Notre compréhension de l’alzheimer est-elle à revoir?

L’analyse des cerveaux de personnes âgées de 90 ans et plus, qui bénéficiaient de mémoires exceptionnelles jusqu’à leur mort, révèle la présence étendue de plaques amyloïdes et de dégénérescences neurofibrillaires pourtant associées à l’apparition des symptômes de l’alzheimer.

L’ensemble des études publiées à ce jour tend pourtant à montrer que ces deux phénomènes causent la mort des neurones et sont des indicateurs sans faille de la démence associée à la maladie.

Les résultats des travaux menés par le chercheur Changiz Geula et ses collègues de l’École de médecine de la Northwestern University aux États-Unis sont les premiers à montrer que la maladie d’Alzheimer peut être présente dans le cerveau de personnes âgées dont les capacités cognitives sont supérieures. Ces travaux indiquent en fait que le cerveau de certaines personnes est immunisé contre les effets toxiques des plaques et des dégénérescences.

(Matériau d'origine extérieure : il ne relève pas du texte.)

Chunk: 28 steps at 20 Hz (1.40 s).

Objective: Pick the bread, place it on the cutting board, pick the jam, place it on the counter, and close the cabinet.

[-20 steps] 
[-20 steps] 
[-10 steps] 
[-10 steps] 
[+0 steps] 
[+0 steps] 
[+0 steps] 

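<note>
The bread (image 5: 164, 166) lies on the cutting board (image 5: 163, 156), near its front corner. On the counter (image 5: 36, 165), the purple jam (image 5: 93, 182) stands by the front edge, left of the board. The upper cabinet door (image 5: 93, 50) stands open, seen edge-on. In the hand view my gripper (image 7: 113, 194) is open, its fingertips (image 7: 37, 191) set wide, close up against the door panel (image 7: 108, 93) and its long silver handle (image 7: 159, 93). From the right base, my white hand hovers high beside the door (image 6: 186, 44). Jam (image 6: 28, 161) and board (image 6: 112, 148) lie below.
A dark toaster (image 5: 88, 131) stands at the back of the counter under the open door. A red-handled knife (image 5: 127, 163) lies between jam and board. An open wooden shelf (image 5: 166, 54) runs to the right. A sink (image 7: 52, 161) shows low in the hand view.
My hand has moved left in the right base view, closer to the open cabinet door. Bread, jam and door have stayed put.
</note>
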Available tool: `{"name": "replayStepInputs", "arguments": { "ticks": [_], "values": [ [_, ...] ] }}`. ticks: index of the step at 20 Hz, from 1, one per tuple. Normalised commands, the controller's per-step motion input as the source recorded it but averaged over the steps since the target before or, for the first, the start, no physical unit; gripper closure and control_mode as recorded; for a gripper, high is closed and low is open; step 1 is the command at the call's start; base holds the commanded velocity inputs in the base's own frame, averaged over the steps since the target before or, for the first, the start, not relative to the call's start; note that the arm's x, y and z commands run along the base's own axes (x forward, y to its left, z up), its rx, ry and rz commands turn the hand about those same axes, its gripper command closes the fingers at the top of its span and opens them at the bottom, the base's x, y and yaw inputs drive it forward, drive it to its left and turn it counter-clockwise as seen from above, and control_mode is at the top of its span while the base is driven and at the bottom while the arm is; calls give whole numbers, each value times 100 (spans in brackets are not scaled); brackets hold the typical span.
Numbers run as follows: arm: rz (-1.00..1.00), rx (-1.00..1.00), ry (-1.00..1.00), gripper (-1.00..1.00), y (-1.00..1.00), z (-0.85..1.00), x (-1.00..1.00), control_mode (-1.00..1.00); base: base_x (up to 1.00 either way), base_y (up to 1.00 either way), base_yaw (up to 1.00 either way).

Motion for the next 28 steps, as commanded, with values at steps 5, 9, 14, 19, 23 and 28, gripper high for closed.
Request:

« C’est incroyable. Nous ne nous y attendions pas. Cela nous dit qu’il existe certains facteurs qui protègent leur cerveau et leurs souvenirs contre la maladie d’Alzheimer. Maintenant, nous devons les identifier. »

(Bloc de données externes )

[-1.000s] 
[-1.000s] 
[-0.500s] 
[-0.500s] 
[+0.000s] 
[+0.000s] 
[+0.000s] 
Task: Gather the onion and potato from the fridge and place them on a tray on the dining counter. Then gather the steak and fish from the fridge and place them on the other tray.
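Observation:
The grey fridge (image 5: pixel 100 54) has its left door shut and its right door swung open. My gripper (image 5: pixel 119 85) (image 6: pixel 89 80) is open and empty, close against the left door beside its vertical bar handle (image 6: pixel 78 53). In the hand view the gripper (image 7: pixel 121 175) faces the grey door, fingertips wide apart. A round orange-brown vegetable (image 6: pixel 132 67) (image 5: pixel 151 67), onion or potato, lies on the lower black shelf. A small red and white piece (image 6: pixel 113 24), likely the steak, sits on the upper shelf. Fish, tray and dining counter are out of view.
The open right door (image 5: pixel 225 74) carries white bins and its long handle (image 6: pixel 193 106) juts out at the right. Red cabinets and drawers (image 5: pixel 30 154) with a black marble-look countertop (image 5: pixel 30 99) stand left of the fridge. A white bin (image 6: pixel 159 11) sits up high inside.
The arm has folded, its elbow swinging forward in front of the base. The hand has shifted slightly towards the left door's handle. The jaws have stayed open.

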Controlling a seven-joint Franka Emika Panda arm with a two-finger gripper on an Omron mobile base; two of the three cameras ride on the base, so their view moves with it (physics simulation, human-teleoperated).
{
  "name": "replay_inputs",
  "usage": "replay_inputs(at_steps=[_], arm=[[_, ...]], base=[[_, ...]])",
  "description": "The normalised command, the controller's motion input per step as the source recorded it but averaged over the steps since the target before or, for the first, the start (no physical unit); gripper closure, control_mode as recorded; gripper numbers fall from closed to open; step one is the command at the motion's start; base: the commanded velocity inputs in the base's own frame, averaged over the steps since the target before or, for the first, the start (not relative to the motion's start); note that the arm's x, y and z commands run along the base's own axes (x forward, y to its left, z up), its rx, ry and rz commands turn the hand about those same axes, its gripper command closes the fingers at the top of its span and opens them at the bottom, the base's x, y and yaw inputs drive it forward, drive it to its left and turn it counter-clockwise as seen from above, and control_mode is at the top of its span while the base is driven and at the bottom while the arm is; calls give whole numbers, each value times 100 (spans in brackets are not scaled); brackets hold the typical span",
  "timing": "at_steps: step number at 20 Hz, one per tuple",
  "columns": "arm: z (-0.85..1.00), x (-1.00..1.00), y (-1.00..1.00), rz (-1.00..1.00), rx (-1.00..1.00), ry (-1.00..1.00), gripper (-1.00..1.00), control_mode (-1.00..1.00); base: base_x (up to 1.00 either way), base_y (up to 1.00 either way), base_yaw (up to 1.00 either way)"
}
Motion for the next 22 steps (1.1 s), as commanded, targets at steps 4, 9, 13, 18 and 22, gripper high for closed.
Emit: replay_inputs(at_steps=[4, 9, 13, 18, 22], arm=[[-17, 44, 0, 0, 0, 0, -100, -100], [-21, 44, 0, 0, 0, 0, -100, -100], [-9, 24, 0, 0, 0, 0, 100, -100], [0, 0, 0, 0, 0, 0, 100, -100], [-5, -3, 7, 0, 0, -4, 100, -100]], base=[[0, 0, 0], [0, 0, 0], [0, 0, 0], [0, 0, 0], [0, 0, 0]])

Le peptide bêta amyloïde (Aß), naturellement présent dans le cerveau, s’accumule au cours des années sous l’influence de divers facteurs génétiques et environnementaux jusqu’à former des plaques néfastes pour les cellules nerveuses qui entraînent leur mort.

Les plaques provoquent une désorganisation de la structure des neurones, ainsi que des accumulations anormales de la protéine tau qui étouffent aussi la cellule. Le fait que certaines personnes âgées possédant ses indicateurs ne présentent pas de troubles de la mémoire laisse à penser qu’il existe des mécanismes qui protègent leurs neurones.

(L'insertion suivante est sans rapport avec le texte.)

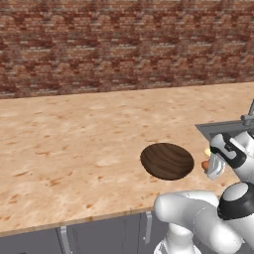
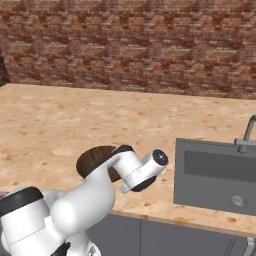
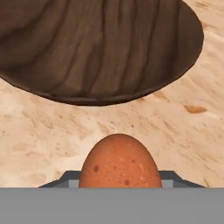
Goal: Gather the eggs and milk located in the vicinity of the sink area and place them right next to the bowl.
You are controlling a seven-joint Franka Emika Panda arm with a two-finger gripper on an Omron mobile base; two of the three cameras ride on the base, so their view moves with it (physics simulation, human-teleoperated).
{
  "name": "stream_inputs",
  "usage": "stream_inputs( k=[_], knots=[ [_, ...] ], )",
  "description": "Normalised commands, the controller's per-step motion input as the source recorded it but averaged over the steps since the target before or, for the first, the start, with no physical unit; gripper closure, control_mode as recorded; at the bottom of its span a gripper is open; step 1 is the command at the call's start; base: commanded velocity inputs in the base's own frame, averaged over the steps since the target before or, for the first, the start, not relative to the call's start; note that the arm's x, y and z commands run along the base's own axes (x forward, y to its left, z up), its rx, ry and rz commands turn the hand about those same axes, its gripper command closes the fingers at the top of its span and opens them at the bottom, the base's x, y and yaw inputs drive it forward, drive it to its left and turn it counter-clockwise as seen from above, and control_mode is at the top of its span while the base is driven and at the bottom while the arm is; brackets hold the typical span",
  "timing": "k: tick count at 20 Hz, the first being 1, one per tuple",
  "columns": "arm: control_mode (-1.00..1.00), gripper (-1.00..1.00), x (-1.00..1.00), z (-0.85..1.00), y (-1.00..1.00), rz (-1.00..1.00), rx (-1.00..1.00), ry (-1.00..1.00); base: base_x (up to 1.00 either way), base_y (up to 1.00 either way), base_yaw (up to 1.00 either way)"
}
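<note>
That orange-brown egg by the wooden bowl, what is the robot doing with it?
The white robot arm's hand has the speckled orange-brown egg sitting between its fingers, just beside the round, dark brown wood-grain bowl on the pale stone counter. A pale yellowish egg peeks out behind the hand. The dark grey sunken sink lies off to the right.

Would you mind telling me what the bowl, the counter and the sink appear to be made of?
The bowl looks like dark brown wood with a matte finish: curved grain streaks run across it. The counter looks like polished pale stone or laminate, judging by its orange-beige speckling; which is unclear. The sink seems to be dull grey metal, uniformly coloured, with a round drain and a thin grey tap.
</note>
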Motion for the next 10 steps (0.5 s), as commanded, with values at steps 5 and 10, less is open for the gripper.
stream_inputs(
  k=[5, 10],
  knots=[
    [-1.0, 1.0, 0.0, -0.17, 0.0, 0.0, 0.04, 0.1, 0.0, 0.0, 0.0],
    [-1.0, 1.0, 0.0, -0.03, 0.09, 0.0, 0.01, 0.1, 0.0, 0.0, 0.0]
  ],
)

« Découvrir ces mécanismes pourrait éventuellement mener à la création d’un traitement contre la maladie. »

Ces chercheurs tentent maintenant de percer le mystère de cette protection en analysant la génétique, la diète et d’autres facteurs qui pourraient préserver les neurones de ces personnes.

Plus tôt ce mois-ci, une autre étude américaine avait montré que les protéines tau, et non les plaques amyloïdes, sont responsables de l’apparition des premiers symptômes de la maladie d’Alzheimer comme les légers écarts de la mémoire.